Vol de données sensibles sur Taiwan
En 2007 également, un agent du 2e Département a trompé un analyste du renseignement américain habilité à fournir des informations classifiées sur des projets de ventes d'armes à Taïwan. Tai Shen Kuo, citoyen américain naturalisé d'origine taïwanaise et vendeur de meubles en Louisiane depuis plus de 30 ans, a convaincu Gregg W. Bergersen, analyste des politiques des systèmes d'armement habilité et directeur des programmes C4ISR à l'Agence de coopération pour la sécurité et la défense des États-Unis (DSCA), de partager des informations sur tous les projets de ventes d'armes et de technologies militaires à Taïwan pour les cinq prochaines années, ainsi que des détails sur les systèmes de communication et de défense taïwanais de Po Sheng, pensant qu'il fournissait ces informations à la République de Chine, alors que Kuo les transmettait toutes au 2e Département. Dans une vidéo filmée par une caméra dissimulée du FBI dans le véhicule de Bergersen et publiée par l'émission 60 Minutes de CBS en 2010, Bergersen déclare à Kuo : « Je suis très, très, très réticent à vous le révéler, car tout est classifié, mais je vous le montrerai. Vous pouvez prendre toutes les notes que vous voulez, mais si jamais elles tombaient entre de mauvaises mains – et je sais que ce ne sera pas le cas –, je serais renvoyé à coup sûr. J'irais en prison, car j'ai enfreint toutes les règles.» Dans la même vidéo, on voit Kuo glisser environ 2 000 dollars américains dans la poche de poitrine de Bergersen. Le FBI n'a eu connaissance de l'affaire que lors d'une enquête sur une autre affaire d'espionnage chinois. En 2008, Bergersen a été condamné à cinq ans de prison et Kuo à quinze ans[19].
En 2013, Taïwan a condamné le lieutenant-colonel à la retraite de l'armée de l'air de la République de Chine, Yuan Hsiao-feng, à douze peines de prison à perpétuité pour avoir fourni des informations militaires classifiées au 2e Département pendant plus de six ans. Chen Wen-jen, lieutenant de l'armée de l'air taïwanaise démobilisé en 1992, avait déménagé en Chine continentale, épousé sa femme et s'y était installé. Après avoir créé une entreprise, Chen a été rapidement recruté par le 2e Département de l'État-major général. À la demande du 2e Département, Chen est retourné à Taïwan et a recruté son ancien associé, Yuan. Tous deux ont continué à transmettre des informations classifiées sur les avions de combat taïwanais au 2e Département sur des clés USB. Chen a été condamné à vingt ans de prison au lieu des peines de prison à perpétuité obligatoires pour les militaires[20].

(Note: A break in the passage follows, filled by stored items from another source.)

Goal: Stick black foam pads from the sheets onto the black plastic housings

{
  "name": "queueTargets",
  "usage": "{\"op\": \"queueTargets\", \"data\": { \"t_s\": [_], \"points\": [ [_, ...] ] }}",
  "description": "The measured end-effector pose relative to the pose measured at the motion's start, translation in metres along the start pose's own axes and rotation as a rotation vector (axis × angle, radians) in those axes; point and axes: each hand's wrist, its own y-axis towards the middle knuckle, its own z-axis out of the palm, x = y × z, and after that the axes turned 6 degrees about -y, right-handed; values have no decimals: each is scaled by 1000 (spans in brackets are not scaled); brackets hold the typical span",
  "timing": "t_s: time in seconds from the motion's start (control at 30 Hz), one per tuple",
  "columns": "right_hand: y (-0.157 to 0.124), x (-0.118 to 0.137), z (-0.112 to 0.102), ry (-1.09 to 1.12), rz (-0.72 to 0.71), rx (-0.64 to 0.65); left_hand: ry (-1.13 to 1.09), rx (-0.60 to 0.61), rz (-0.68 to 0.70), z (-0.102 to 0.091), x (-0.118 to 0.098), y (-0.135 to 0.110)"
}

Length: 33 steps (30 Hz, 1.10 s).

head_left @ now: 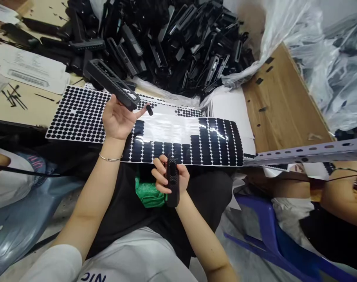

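Note:
My left hand (119,117) is raised over a sheet of black oval stickers (196,145) and holds a long black plastic frame part (111,83) between thumb and fingers. A small black oval pad (149,109) sits at the tip of its forefinger. My right hand (170,178) is lower, near my lap, with its fingers wrapped round a second narrow black plastic part (173,181) held upright. A second sheet with small round black dots (81,113) lies to the left under my left hand.
A big heap of black plastic parts (172,43) fills the back of the table inside clear plastic wrap (287,27). A white label card (30,68) lies back left. Other people sit on either side; a blue chair (269,231) and a perforated metal rail (310,150) are at right.

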Motion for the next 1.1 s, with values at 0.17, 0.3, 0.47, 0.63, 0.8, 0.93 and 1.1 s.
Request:
{"op": "queueTargets", "data": {
  "t_s": [0.17, 0.3, 0.47, 0.63, 0.8, 0.93, 1.1],
  "points": [
    [11, 2, 7, 88, -2, 65, 110, -18, 5, 1, 3, 0],
    [12, 8, 9, 57, -16, 48, 142, -24, 14, 0, 4, 0],
    [11, 16, -1, -372, 123, 173, 137, -26, 3, -2, 3, 2],
    [0, 21, -11, -1742, 431, 164, 68, -27, -6, -2, 2, 2],
    [-1, 57, 14, -1558, 341, 382, -14, -59, -73, 5, 5, -4],
    [33, 93, 28, -1500, -216, -91, -26, -49, -158, 14, 9, -10],
    [82, 110, 14, -1277, -378, -348, -49, -52, -246, 21, 18, -16]
  ]
}}
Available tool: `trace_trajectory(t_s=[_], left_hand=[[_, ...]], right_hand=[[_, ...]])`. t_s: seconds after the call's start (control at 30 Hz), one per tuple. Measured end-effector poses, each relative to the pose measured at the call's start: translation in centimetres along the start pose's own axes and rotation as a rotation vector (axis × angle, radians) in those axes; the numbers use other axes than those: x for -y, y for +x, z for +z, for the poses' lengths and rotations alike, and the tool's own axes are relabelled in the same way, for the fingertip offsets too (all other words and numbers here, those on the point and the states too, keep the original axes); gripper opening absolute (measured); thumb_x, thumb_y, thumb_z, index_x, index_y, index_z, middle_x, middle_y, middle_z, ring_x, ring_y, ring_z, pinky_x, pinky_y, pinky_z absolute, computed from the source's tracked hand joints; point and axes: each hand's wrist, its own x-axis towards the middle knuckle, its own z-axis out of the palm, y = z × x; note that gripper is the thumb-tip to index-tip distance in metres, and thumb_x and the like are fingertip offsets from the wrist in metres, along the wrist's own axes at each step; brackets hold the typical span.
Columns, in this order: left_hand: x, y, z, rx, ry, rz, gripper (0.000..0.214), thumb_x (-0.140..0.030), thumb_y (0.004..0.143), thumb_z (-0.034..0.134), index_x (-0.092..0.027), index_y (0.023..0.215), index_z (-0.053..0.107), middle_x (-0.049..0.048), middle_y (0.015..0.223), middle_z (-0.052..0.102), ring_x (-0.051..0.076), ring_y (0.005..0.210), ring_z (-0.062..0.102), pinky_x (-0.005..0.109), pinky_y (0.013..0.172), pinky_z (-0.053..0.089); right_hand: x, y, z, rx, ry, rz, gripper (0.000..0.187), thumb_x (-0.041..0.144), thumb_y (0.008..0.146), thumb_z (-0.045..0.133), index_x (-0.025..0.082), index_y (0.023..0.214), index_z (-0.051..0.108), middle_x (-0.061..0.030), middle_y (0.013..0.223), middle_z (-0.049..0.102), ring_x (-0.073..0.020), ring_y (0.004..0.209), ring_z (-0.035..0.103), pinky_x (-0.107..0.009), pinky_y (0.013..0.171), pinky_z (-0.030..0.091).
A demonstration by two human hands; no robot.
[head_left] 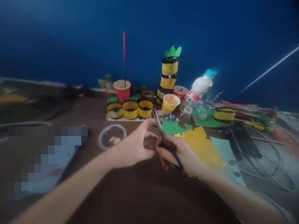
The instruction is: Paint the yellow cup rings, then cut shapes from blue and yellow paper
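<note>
My right hand (177, 152) is wrapped round a pair of scissors (171, 149), black handles in the palm and metal blades pointing up and away. Its thumb and fingertips meet close to a tiny green bit (155, 145), too small to name. Facing it, my left hand (140, 140) curves its fingers apart in a loose C shape, fingertips close to the right hand's fingers and the blades. I see nothing plainly held in it. Just beyond the hands lie green paper (176, 127) with cut edges and a yellow sheet (202, 146); a light blue sheet (225, 158) lies to the right.
Behind stand yellow-and-black rings (130, 109), a red cup (122, 91) holding a stick, a pineapple-like tower (168, 79), a yellow cup (170, 104) and a tilted bottle (198, 88). A tape roll (101, 138) lies left; cables (277, 161) loop at right.
</note>
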Motion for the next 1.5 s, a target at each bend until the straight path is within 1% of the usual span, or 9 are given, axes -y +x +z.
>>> trace_trajectory(t_s=[0.2, 0.33, 0.5, 0.63, 0.77, 1.0, 1.1, 1.27, 1.5], left_hand=[[0.2, 0.1, 0.1, 0.018, -0.029, -0.018, 0.066, -0.008, 0.073, 0.061, -0.033, 0.126, 0.031, -0.0009, 0.094, 0.061, 0.014, 0.08, 0.066, 0.029, 0.073, 0.05], [0.3, 0.3, -0.1, -0.128, -0.052, -0.01, 0.053, -0.014, 0.074, 0.062, -0.026, 0.12, 0.039, 0.0053, 0.11, 0.058, 0.018, 0.097, 0.061, 0.031, 0.077, 0.05], [0.0, 0.2, 0.7, -0.229, -0.012, -0.142, 0.01, -0.022, 0.079, 0.054, -0.016, 0.087, 0.054, 0.0025, 0.083, 0.063, 0.017, 0.086, 0.061, 0.035, 0.087, 0.044], [0.0, 0.0, 2.0, -0.169, -0.098, -0.174, 0.008, -0.024, 0.078, 0.055, -0.017, 0.082, 0.052, 0.0019, 0.078, 0.064, 0.019, 0.083, 0.063, 0.037, 0.083, 0.044], [0.1, 0.0, 2.4, -0.194, -0.091, -0.127, 0.013, -0.027, 0.077, 0.058, -0.018, 0.08, 0.05, 0.0013, 0.078, 0.063, 0.019, 0.083, 0.062, 0.035, 0.08, 0.044], [-0.1, -0.4, 2.4, -0.179, -0.046, -0.123, 0.014, -0.032, 0.083, 0.051, -0.019, 0.078, 0.049, 0.0007, 0.074, 0.062, 0.018, 0.078, 0.061, 0.032, 0.075, 0.043], [-0.1, -0.4, 2.2, -0.255, -0.004, -0.102, 0.013, -0.032, 0.081, 0.054, -0.019, 0.077, 0.052, -0.0018, 0.073, 0.059, 0.015, 0.076, 0.057, 0.028, 0.071, 0.04], [-0.3, -0.5, 1.5, -0.478, 0.04, -0.029, 0.018, -0.036, 0.079, 0.059, -0.02, 0.073, 0.053, -0.0051, 0.07, 0.051, 0.01, 0.071, 0.048, 0.024, 0.066, 0.036], [-0.7, -0.9, 1.7, -0.488, -0.033, 0.001, 0.015, -0.03, 0.08, 0.058, -0.019, 0.072, 0.051, -0.0052, 0.07, 0.054, 0.009, 0.069, 0.049, 0.022, 0.065, 0.038]], right_hand=[[-0.4, -0.1, 0.0, 0.029, 0.03, -0.005, 0.011, 0.024, 0.087, 0.051, 0.018, 0.079, 0.046, 0.0071, 0.05, 0.053, -0.0059, 0.042, 0.052, -0.016, 0.043, 0.043], [-0.4, -0.1, 0.0, -0.079, 0.108, -0.111, 0.012, 0.026, 0.088, 0.051, 0.019, 0.08, 0.046, 0.0078, 0.048, 0.054, -0.0049, 0.038, 0.05, -0.015, 0.04, 0.041], [-0.2, 0.0, 0.1, -0.272, 0.165, -0.202, 0.015, 0.031, 0.088, 0.053, 0.019, 0.08, 0.048, 0.0072, 0.046, 0.056, -0.0049, 0.037, 0.051, -0.014, 0.038, 0.04], [-0.1, -0.1, 0.4, -0.354, 0.16, -0.241, 0.012, 0.027, 0.087, 0.055, 0.019, 0.079, 0.049, 0.0075, 0.044, 0.055, -0.0045, 0.037, 0.05, -0.013, 0.038, 0.039], [0.0, -0.3, 0.6, -0.385, 0.149, -0.255, 0.01, 0.024, 0.086, 0.056, 0.019, 0.08, 0.049, 0.0082, 0.044, 0.056, -0.0043, 0.037, 0.05, -0.012, 0.037, 0.039], [-0.1, -0.4, 0.5, -0.363, 0.143, -0.25, 0.01, 0.024, 0.086, 0.057, 0.02, 0.081, 0.049, 0.008, 0.046, 0.056, -0.0051, 0.038, 0.052, -0.014, 0.04, 0.04], [-0.3, -0.4, 0.4, -0.349, 0.155, -0.246, 0.01, 0.029, 0.087, 0.054, 0.02, 0.084, 0.05, 0.0066, 0.049, 0.057, -0.0063, 0.04, 0.053, -0.015, 0.04, 0.041], [-0.6, -0.3, 0.7, -0.181, 0.143, -0.18, 0.011, 0.028, 0.087, 0.049, 0.02, 0.081, 0.045, 0.005, 0.054, 0.055, -0.0088, 0.046, 0.053, -0.02, 0.046, 0.043], [-0.2, -0.6, 1.7, -0.025, -0.09, -0.061, 0.009, 0.02, 0.083, 0.048, 0.019, 0.074, 0.044, 0.0028, 0.057, 0.052, -0.011, 0.052, 0.051, -0.024, 0.053, 0.041]])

Corruption de scientifiques baltes
En 2021, l'Estonie a inculpé Tarmo Kõuts, scientifique de haut niveau spécialisé en recherche marine. Il travaillait dans un institut de recherche de l'OTAN spécialisé dans la recherche maritime et sous-marine et espionnait pour le Bureau de renseignement chinois du JSDCMS depuis 2018[21].
Affaires internes
Arrestation de responsables du renseignement
En 2000, le chef du 2e département de l'APL, le général de division Ji Shengde, est reconnu coupable de détournement de fonds et de corruption dans ce qui était à l'époque l'une des affaires de corruption les plus sensibles politiquement en Chine[22]. L'affaire, sans rapport avec son implication antérieure dans des dons illégaux pour la réélection du président Clinton, découle de l'acceptation par Ji de pots-de-vin du fugitif le plus recherché de Chine, Lai Changxing, et du détournement de millions de dollars de sociétés gérées par l'armée, tout en occupant le poste vital de sécurité nationale de directeur du 2e département de l'APL[23]. L'affaire, qui mène au limogeage d'un nombre important de hauts fonctionnaires du gouvernement, conduit Lai à fuir vers Vancouver où il est arrêté et extradé vers la Chine en 2011 à la condition qu'il ne soit pas exécuté et est finalement condamné à la prison à vie en 2012. Les accusations portées contre Ji comprennent le détournement de fonds destinés à des sociétés gérées par l'armée par le biais d'investissements en bourse et dans l'immobilier[24].